The hospital defendants were also permitted to recover their share of costs on a damages expert which they co-retained with Dr. Evans:

[42]           Mr. Barbe submits that the Hospital Defendants should not be entitled to recover their half share of the damages experts, which they shared with Dr. Evans, arguing that the full cost of the damages experts should have originally been borne by Dr. Evans, and would thus have been recoverable from Dr. Evans, not paid as a cost disbursement to the Hospital Defendants. The difficulty I have with Mr. Barbe’s argument is that he chose not to release the Hospital Defendants from the action in April 2019, prior to the commencement of trial, on a without costs basis. The risk to Mr. Barbe was potentially being held responsible for the Hospital Defendants’ costs and disbursements. Further, had the Hospital Defendants retained their own damages experts, as the successful party, they would have been entitled to recover from Mr. Barbe, the full cost of their damages experts, far exceeding the 50% share claimed. It is a benefit to both Mr. Barbe and Dr. Evans that the Defendants chose to share in this cost: Mr. Barbe is not being called on to reimburse the Hospital Defendants 100% of the costs of their own damages experts, and Dr. Evans is only required to bear 50% of the costs. The only party not benefitting from this arrangement is the Hospital Defendants, and it is unreasonable for them to be deprived of reimbursement, given the outcome of the trial

[43]           I agree with the Hospital Defendants that the choice of co-defendants to share in the costs of damages experts should be encouraged by the Court in light of Rule 1.2 of the Alberta Rules of Court. To penalize a litigant for conducting themselves in a timely and cost-effective way, runs contrary to Rule 1.2.

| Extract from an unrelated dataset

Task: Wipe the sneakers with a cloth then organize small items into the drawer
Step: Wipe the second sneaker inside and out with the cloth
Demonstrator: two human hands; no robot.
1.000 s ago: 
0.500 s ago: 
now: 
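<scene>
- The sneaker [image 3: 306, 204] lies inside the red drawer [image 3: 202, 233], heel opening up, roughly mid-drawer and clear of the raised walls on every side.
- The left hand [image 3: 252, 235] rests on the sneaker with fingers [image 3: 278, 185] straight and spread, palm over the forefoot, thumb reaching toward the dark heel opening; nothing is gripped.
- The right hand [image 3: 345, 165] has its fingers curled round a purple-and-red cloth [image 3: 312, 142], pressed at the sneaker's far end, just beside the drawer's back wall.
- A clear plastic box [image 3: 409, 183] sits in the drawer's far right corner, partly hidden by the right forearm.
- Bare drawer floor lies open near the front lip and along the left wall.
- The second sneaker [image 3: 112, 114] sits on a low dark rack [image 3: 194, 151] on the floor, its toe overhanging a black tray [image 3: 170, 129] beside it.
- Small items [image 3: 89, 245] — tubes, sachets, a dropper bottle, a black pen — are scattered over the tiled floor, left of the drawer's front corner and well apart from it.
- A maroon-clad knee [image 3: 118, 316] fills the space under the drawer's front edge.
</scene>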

The Plaintiff also argued that he should be entitled to double or enhanced costs, as he alleged Dr. Evans’ conduct unnecessarily lengthened the trial. The Court rejected the Plaintiff’s argument that changes to Dr. Evans’ expert opinion lengthened the trial:

[53]           […] In my view, these comments do not represent a change in Dr. Zorn’s initial opinion, but rather a supplemental explanation for the presentation of Mr. Barbe’s bladder.

[54]           I do note that at para 92, the last paragraph in his 2017 Report, Dr. Zorn stated:

On a balance of probabilities, I am of the opinion that other mechanisms of pan-bladder injury and fibrosis, such as hot water irrigation during the case (as routinely done for transurethral bladder/prostate surgery) for prolonged periods, as has been more recently reported in the medical literature caused Mr. Barbe’s bladder injury and is more consistent with the appearance of the temporal, not immediate, events following Mr. Barbe’s procedure.
(Emphasis added)

[55]           Yet, missing from this passage was a fulsome recitation of the “other mechanisms” of pan-bladder injury and fibrosis as set out in Dr. Zorn’s 2014 Report, and throughout his 2017 Report. The question is – does this statement in the final paragraph of Dr. Zorn’s 2017 Report mean that Dr. Zorn’s opinion regarding the cause of Mr. Barbe’s injury had changed? In particular, did he attribute that injury to overheated irrigation fluid? The clear answer is no. There is nothing to suggest that Dr. Evans’ original theory of causation, as set out in his 2014 Report, was being abandoned.

The Court found that Dr. Evans had not abused the litigation process or engaged in conduct to delay or extend the trial, and as such declined to award the Plaintiff enhanced costs.

The result was that the Plaintiff did receive costs against Dr. Evans, but also was directed to pay double-costs of the hospital defendants.